Fortunately, Mr. Sendak's extensive body of work will live on for future generations of eager readers. Unfortunately, only a few modern writers have decided to emulate his lifelong quest to create the perfect book for kids.

It wasn't always that way. Popular children's authors, including Robert McCloskey ("Make Way for Ducklings"), Louis Slobodkin ("The Spaceship Under the Apple Tree"), Hardie Gramatky ("Little Toot"), Maud and Miska Petersham ("The Rooster Crows"), Margaret Wise Brown ("Goodnight Moon") and Ludwig Bemelmans ("Madeline"), used to create beautiful volumes of work without succumbing too often to political correctness and pet issues. Various publishing houses of children's literature, such as Little Golden Books, produced family-friendly and kid-friendly books for wider readership. Even authors who occasionally fell into the political correctness trap, like Theodor "Dr. Seuss" Geisel, created many books that didn't fit into those narrow parameters.

Today, that's not necessarily the case. While some modern children's authors continue to create fun, playful books, there are many who do quite the opposite. Homosexual issues, cleaning the environment and healthy lifestyles have entered the realm of children's literature. Some of the more controversial examples include Leslea Newman's "Heather Has Two Mommies," Peter Parnell and Justin Richardson's "And Tango Makes Three," and Ruby Roth's "Vegan is Love: Having Heart and Taking Action."
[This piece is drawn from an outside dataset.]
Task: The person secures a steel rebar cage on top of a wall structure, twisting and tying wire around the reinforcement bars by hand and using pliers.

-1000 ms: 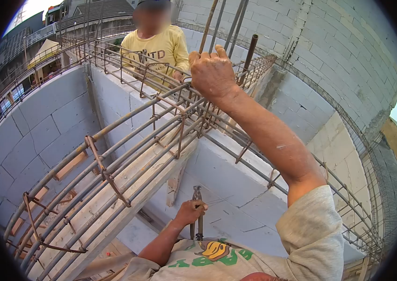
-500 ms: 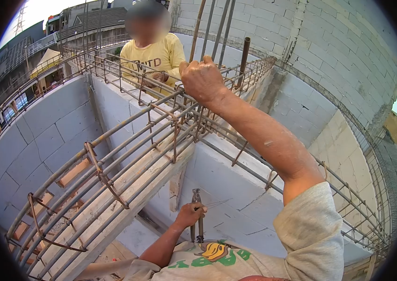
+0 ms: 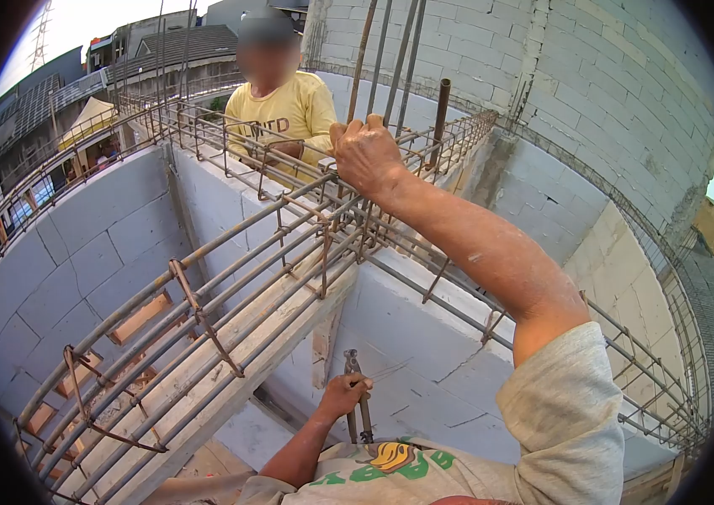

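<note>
Fingers of my right hand (image 3: pixel 365 156) wrap a vertical rebar (image 3: pixel 363 59) at twelve o'clock; my left hand (image 3: pixel 344 394), at six, grips pincers (image 3: pixel 357 396).

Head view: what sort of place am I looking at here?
Most likely an open-air building site, up at wall-top level: rebar cages run along grey block walls, the left hand holds pincers, and rooftops show beyond.

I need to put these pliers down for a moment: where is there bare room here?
Bare block top lies below the right hand, between the rebar cage and the far rail bars. The cage corner by that hand is crowded with ties. The left hand holds the pliers low.
</note>
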A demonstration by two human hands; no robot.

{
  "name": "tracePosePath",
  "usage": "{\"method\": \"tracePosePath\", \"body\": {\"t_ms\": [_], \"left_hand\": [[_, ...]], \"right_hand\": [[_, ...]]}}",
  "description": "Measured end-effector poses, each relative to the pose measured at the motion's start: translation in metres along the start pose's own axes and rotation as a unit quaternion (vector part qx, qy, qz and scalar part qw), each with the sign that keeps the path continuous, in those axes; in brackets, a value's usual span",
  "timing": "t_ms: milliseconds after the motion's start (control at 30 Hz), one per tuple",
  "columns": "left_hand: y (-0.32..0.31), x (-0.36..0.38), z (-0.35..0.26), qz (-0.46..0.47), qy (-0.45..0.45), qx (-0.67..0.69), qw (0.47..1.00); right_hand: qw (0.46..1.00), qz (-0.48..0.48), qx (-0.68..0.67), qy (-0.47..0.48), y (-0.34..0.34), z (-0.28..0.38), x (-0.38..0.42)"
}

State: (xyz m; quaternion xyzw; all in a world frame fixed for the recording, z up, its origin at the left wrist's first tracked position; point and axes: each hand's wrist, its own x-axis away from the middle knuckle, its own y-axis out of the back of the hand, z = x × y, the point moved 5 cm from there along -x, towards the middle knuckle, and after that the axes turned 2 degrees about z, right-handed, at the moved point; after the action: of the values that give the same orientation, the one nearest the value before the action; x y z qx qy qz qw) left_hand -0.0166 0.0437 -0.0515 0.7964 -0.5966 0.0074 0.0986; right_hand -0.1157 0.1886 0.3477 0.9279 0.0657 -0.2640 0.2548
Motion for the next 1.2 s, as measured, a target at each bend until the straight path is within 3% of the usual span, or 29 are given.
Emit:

This is not to say that I feel these books shouldn't have been written or sold in the marketplace. It's ultimately up to parents to decide what books they want to purchase and read to their children. At the same time, it doesn't makes any sense why a parent would want to introduce books on controversial subjects to impressionable young minds. In my view, a child's early introduction to reading and learning should include classic literature, fantasy and great adventures, and treasured stories written by authors like Sendak.

Yet it could have been very different for Sendak. The Jewish-born author grew up in a working-class family in New York, lost relatives in the Holocaust, and publicly revealed in 2008 that he was a homosexual. Hence, he could have written very different children's books - and perhaps still maintained a fair chunk of his loyal audience. But that's not what he did. His idols in writing reportedly included Herman Melville and Emily Dickinson. He also had a great love for Wolfgang Amadeus Mozart, noting in a PBS interview, "When Mozart is playing in my room, I am in conjunction with something I can't explain. ... I don't need to. I know that if there's a purpose for life, it was for me to hear Mozart."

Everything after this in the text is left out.